Task goal: Return, from the data below, each line that contains the word "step".

===== Source material

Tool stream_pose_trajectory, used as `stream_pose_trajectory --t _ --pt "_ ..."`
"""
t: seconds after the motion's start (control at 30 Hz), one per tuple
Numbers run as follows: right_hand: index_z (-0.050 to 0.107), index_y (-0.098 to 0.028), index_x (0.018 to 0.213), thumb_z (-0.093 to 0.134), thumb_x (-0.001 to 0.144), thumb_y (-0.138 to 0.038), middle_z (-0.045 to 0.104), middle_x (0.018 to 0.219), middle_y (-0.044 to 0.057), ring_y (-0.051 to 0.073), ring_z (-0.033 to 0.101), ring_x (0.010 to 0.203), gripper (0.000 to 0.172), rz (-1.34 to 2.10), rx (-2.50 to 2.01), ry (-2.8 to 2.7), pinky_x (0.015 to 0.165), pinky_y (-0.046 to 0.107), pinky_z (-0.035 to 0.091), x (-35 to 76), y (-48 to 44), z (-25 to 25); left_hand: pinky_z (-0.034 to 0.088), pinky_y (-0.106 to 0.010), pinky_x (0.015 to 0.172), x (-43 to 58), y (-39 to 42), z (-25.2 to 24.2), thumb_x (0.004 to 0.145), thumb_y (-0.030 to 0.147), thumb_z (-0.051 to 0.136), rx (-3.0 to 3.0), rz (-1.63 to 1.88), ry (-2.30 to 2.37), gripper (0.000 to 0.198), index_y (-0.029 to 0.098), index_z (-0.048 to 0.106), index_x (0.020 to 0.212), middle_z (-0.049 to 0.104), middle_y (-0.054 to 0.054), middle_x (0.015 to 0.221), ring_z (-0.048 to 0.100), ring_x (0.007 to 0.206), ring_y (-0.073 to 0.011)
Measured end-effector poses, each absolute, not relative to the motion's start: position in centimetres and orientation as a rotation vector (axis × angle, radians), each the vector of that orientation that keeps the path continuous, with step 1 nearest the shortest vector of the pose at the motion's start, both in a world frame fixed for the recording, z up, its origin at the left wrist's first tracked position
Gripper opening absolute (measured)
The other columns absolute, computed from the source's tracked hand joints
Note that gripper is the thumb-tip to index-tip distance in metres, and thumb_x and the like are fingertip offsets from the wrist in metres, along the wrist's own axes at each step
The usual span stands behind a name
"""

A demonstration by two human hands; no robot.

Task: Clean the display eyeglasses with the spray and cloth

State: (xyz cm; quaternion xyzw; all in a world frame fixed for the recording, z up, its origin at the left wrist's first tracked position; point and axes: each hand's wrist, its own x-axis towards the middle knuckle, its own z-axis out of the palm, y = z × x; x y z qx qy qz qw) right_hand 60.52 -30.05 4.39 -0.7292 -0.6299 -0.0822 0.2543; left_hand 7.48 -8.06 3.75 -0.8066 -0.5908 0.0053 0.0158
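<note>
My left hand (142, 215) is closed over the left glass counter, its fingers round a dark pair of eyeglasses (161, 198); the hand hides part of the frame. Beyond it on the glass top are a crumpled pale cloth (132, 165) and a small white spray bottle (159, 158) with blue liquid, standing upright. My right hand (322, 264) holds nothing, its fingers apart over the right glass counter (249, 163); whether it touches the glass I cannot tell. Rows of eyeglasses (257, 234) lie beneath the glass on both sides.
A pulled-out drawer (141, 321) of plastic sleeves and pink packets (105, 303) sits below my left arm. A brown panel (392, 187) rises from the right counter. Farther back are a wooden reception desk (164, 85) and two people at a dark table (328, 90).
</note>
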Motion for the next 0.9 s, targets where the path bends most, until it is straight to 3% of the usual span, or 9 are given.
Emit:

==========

The completed task:
Measured end-effector poses, each absolute, not relative to the motion's start: position in centimetres and orientation as a rotation vector (axis × angle, radians), each the vector of that orientation that keeps the path continuous, with step 1 nearest the shortest vector of the pose at the motion's start, both in a world frame fixed for the recording, z up, its origin at the left wrist's first tracked position
Note that gripper is the thumb-tip to index-tip distance in metres, and thumb_x and the like are fingertip offsets from the wrist in metres, along the wrist's own axes at each step

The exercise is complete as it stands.